Son las 4 de la mañana y en nada va a sonar el despertador.

Me despierto unos 10 minutos antes de la alarma porque mi cuerpo ya se ha acostumbrado a este horario. He sido educado, como un perro. Durante esta pausa me gusta reflexionar sobre mi destino.

  • ¿Debería esforzarme más?
  • ¿Servirá para algo?

La alarma suena, es momento de levantarse.

Lo primero que hago es darme una ducha porque sino cualquier silla será mi tumba. Me ducho con agua fría, no porque algún flipado de Internet lo haya dicho sino porque es más barato.

Las 04:20. El desayuno me gustaría que fuese más saludable pero no tengo tiempo, así que café sólo y arreando. Es curioso porque cuando era joven nunca me hubiese imaginado llegar a dejarme tanto.

Antes de salir al trabajo me gusta respirar aire fresco por la ventana para empezar el día con la mejor mentalidad pero rápidamente recuerdo que vivo en un segundo delante de una de las arterias principales de la ciudad.

Recuerdo un sábado que unos borrachos me dijeron si iba a saltar. Me pareció una broma de mal gusto, pero viéndolo en perspectiva creo que realmente estaban preocupados por mi.

Es hora de ir al trabajo.

Cierro la puerta y me largo del piso que dentro de 30 años será oficialmente mío.

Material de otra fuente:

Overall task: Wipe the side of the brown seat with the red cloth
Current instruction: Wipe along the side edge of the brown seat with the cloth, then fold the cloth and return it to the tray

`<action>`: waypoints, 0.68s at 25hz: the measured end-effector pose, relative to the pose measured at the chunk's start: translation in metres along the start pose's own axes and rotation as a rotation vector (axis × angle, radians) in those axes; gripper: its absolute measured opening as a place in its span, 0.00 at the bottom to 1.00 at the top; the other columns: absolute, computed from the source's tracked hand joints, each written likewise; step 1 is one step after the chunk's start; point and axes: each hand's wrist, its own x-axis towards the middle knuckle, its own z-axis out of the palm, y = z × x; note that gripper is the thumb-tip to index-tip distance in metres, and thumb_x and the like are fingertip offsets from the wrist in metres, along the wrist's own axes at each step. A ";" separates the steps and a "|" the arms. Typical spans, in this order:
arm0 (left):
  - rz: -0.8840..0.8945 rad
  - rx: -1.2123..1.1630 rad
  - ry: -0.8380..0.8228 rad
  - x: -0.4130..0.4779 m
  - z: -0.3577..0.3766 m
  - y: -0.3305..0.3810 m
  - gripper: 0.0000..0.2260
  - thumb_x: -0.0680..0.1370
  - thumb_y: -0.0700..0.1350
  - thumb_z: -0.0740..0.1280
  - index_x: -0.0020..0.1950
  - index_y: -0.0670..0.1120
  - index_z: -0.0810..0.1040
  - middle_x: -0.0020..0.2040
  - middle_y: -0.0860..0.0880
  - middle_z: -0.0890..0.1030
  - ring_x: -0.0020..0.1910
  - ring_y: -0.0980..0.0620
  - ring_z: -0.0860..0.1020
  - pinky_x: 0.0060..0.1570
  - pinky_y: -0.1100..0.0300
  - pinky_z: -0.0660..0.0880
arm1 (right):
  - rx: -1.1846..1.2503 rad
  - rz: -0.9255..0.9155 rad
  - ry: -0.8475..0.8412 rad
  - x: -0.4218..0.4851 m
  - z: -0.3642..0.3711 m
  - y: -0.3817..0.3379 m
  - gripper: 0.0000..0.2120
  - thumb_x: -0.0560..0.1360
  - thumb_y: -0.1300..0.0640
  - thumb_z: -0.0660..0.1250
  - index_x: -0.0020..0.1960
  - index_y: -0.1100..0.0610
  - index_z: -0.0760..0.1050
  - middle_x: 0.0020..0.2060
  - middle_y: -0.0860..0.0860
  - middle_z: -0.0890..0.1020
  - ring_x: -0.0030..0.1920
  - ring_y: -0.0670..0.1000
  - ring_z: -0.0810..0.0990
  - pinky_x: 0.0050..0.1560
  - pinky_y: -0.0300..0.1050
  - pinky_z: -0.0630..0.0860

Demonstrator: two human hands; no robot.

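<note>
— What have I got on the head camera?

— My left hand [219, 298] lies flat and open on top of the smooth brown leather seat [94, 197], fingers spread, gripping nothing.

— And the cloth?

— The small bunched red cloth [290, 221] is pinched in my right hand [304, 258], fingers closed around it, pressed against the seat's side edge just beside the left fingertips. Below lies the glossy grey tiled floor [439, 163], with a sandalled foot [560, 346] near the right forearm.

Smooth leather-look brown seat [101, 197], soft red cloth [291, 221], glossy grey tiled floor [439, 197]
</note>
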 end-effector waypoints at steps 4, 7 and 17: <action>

A Dios le pido que todos los vecino tengan las instalaciones de gas y electricidad en condiciones para que al volver aún tenga un sitio donde caerme muerto.

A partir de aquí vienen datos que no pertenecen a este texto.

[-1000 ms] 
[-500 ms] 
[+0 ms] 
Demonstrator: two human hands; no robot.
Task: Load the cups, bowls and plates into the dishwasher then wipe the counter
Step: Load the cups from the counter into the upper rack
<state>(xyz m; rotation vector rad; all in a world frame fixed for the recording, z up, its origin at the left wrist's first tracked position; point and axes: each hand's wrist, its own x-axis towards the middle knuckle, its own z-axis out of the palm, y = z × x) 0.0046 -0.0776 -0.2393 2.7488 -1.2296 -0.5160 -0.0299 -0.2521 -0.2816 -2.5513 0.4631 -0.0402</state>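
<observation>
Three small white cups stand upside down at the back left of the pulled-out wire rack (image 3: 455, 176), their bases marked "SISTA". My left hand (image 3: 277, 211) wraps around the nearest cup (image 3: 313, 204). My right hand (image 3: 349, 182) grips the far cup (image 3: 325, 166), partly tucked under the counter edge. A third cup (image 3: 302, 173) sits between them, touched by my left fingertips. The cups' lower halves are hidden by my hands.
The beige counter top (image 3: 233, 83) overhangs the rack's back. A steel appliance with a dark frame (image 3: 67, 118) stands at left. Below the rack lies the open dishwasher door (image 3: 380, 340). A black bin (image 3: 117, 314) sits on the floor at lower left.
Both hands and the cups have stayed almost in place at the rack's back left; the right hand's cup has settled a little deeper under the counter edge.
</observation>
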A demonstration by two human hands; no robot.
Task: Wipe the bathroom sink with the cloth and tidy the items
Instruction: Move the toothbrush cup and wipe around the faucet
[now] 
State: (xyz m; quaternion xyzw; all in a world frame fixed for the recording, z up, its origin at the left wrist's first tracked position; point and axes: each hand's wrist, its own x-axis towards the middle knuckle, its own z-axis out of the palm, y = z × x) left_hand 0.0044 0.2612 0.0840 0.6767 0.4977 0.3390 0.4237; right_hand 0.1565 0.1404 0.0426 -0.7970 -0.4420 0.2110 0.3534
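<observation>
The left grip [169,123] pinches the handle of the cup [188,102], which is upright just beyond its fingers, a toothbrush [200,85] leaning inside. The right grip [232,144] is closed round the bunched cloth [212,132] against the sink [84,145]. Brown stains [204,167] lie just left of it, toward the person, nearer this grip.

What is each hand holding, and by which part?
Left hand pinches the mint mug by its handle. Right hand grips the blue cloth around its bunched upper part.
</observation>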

Antes iba en transporte público al trabajo pero a veces me encontraba con antiguos compañeros. Me solía enfadar cuando alguno de ellos hacía ver que no me conocían o que directamente no me habían visto, ahora es mucho más fácil para mi que eso siga así.

Trabajo de cara al público y a esas horas ves gente reventada, cansada de la vida. Los han sacado de su sueño del cuál preferirían no haberse despertado. Van a lugares donde no quieren estar. Si algo ocurriese ahora estoy seguro que nadie movería ni un dedo por ayudar.

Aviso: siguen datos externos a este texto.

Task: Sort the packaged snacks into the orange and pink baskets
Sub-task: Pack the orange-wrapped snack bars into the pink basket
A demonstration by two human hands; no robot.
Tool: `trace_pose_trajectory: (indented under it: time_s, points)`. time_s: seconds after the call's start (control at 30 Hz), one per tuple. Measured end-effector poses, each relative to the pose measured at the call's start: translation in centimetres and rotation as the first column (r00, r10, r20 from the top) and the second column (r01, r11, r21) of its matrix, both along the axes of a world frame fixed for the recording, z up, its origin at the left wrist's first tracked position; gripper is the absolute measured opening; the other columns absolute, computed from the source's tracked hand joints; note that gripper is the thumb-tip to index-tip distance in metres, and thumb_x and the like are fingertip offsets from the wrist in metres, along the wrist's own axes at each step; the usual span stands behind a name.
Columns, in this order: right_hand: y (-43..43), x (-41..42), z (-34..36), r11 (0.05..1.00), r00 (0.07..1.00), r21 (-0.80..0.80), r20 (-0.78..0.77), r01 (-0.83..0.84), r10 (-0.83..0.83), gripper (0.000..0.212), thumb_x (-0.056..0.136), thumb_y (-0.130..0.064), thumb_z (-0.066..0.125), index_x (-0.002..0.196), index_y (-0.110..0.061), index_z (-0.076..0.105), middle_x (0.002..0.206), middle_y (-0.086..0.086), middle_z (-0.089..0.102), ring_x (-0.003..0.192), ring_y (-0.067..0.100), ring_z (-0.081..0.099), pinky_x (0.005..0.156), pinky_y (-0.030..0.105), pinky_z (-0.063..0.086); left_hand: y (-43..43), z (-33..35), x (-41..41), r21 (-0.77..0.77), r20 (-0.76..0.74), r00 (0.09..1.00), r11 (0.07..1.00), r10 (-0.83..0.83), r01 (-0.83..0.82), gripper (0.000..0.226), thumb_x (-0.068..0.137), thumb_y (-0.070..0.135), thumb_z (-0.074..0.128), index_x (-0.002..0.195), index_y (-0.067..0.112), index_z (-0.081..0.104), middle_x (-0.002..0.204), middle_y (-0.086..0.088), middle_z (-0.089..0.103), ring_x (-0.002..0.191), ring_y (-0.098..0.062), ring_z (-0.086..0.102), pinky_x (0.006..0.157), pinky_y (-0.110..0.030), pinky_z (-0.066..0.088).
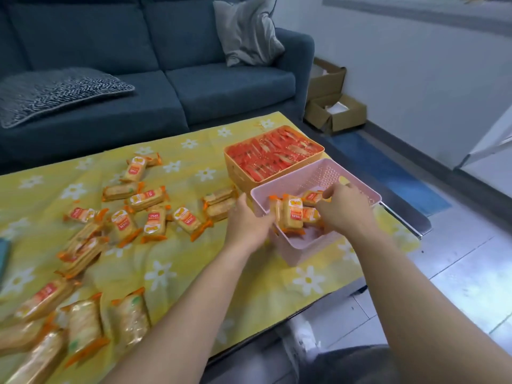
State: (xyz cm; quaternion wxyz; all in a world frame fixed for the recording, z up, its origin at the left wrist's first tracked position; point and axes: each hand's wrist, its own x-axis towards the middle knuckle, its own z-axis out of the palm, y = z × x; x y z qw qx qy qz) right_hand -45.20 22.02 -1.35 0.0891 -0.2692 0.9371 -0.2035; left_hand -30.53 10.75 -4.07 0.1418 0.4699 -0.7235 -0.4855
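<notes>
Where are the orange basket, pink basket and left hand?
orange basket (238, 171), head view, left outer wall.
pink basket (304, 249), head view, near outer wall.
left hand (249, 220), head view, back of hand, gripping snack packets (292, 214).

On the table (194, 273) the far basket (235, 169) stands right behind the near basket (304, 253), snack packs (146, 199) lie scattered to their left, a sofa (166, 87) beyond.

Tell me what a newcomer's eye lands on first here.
The orange basket, packed full of red packets, stands far right on the yellow cloth. In front, the left hand and right hand hold yellow packets inside the pink basket; more lie scattered across the cloth's left.
</notes>
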Motion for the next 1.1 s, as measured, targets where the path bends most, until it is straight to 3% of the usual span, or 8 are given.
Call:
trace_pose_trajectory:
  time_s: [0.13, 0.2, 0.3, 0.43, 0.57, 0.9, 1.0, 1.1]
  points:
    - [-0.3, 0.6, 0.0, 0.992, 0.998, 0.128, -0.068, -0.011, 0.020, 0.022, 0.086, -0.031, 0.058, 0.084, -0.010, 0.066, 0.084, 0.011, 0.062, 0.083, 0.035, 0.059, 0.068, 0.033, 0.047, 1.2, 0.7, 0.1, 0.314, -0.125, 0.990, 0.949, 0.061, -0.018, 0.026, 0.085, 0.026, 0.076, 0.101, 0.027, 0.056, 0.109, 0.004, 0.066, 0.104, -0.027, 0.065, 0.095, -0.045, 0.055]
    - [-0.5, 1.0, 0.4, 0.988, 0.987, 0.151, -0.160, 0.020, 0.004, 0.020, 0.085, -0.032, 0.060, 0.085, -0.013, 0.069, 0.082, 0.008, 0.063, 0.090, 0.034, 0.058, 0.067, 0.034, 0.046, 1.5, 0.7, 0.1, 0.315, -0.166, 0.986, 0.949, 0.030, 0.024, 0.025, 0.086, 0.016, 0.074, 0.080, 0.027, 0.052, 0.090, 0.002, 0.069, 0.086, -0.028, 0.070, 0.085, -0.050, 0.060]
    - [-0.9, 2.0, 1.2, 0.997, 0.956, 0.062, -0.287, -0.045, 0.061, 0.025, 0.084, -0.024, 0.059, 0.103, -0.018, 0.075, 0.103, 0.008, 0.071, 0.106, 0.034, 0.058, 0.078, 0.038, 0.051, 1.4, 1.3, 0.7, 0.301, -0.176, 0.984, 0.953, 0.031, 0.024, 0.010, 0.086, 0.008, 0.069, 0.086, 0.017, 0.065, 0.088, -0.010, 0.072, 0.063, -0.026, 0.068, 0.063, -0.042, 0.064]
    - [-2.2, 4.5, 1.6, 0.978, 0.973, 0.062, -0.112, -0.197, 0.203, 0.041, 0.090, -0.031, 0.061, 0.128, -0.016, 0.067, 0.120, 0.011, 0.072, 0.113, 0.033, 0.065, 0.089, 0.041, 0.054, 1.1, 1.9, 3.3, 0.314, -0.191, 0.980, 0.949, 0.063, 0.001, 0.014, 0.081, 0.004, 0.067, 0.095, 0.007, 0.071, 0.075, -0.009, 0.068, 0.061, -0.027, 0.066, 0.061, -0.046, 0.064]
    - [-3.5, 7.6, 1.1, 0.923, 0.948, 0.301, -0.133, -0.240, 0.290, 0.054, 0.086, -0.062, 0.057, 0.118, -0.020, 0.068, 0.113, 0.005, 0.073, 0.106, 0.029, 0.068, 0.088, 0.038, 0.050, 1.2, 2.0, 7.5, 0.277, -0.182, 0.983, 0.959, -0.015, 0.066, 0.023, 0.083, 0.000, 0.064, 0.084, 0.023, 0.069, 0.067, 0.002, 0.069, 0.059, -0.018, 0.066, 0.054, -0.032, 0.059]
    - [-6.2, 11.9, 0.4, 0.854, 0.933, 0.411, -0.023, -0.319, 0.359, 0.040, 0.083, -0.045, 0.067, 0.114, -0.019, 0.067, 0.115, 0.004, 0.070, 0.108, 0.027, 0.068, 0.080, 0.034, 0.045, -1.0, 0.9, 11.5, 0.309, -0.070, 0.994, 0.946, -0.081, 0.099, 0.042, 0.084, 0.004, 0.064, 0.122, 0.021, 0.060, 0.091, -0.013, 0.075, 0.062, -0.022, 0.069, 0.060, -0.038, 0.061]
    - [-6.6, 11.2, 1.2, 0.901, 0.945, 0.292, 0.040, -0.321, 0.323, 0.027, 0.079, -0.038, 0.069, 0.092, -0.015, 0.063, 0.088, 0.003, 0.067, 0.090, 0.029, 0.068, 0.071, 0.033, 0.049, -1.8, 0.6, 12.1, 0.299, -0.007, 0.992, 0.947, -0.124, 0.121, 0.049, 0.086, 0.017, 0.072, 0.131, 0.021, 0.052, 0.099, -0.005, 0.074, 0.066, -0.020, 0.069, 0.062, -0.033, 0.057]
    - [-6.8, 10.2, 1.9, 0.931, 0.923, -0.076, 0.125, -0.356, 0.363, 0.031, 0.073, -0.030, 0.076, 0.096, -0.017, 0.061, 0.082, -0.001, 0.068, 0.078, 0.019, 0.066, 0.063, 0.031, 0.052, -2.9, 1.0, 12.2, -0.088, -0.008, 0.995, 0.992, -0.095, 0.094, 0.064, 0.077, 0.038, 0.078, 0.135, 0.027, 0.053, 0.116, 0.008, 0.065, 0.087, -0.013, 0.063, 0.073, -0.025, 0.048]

Termina mi jornada laboral y vuelvo a casa, la misma rutina de siempre. La rutina sin propósito acaba con tu salud mental, te mata lentamente ─¿Acabará conmigo también?─.

Son las nueve de la noche y me tumbo con la misma ilusión de siempre, ojalá no despierte mañana. Me es imposible dormir porque mis queridos vecinos vuelven a discutir, como cada noche. Antes se cortaban un poco pero ahora que lo sabe todo el vecindario les da igual. No se si una vida llena de dramas sería más interesante. No lo sé, creo que prefiero tener dramas internos, en mi mente.

Siguen discutiendo así que me refugio en mis pensamientos hasta que el agotamiento mental acabe conmigo y me vaya con Morfeo. Son siempre los mismos recuerdos, los mismos escenarios, en mi caso es siempre el mismo acertijo:

¿Que nace cada noche y muere en cada amanecer?

La respuesta es la esperanza. La primera vez que leí este acertijo no lo entendí pero con el tiempo, normalmente cuando has tocado suelo en tu vida, lo acabas pillando.

Te acuestas cada noche con un objetivo, una intención. Sabes los pasos a seguir para lograr salir de ese pozo de mierda en el que estas metido. Conocedor de tu miseria sabes que ya te has dicho eso la noche de ayer, y la de antes de ayer también, pero esta vez es diferente. Eres lo suficientemente maduro para saber que tus fallos del pasado no puede lastrar tu futuro, con la humildad de aquel que sabe que el orgullo te puede cegar ─esta vez lo vas a lograr, mañana lo conseguirás todo─.

Un nuevo día amanece (que no es poco) y te das cuenta que es la mañana en la que se supone que las cosas deberían mejorar, que es la mañana en la que deberías hacer todas las cosas que dijiste ayer ─realmente no tenías la intención de hacerlas, simplemente delegabas esas acciones para tu yo del mañana─, pero hoy es el mañana de ayer y no hay ningún yo del mañana presente, y eres tú con la misma depresión y amargura de siempre.

Tu esperanza, tu determinación (la cual estaba en su punto más álgido hace apenas 6 horas) se desvanece como el café torrefactado que acabas de echar en tu vaso de agua hirviendo.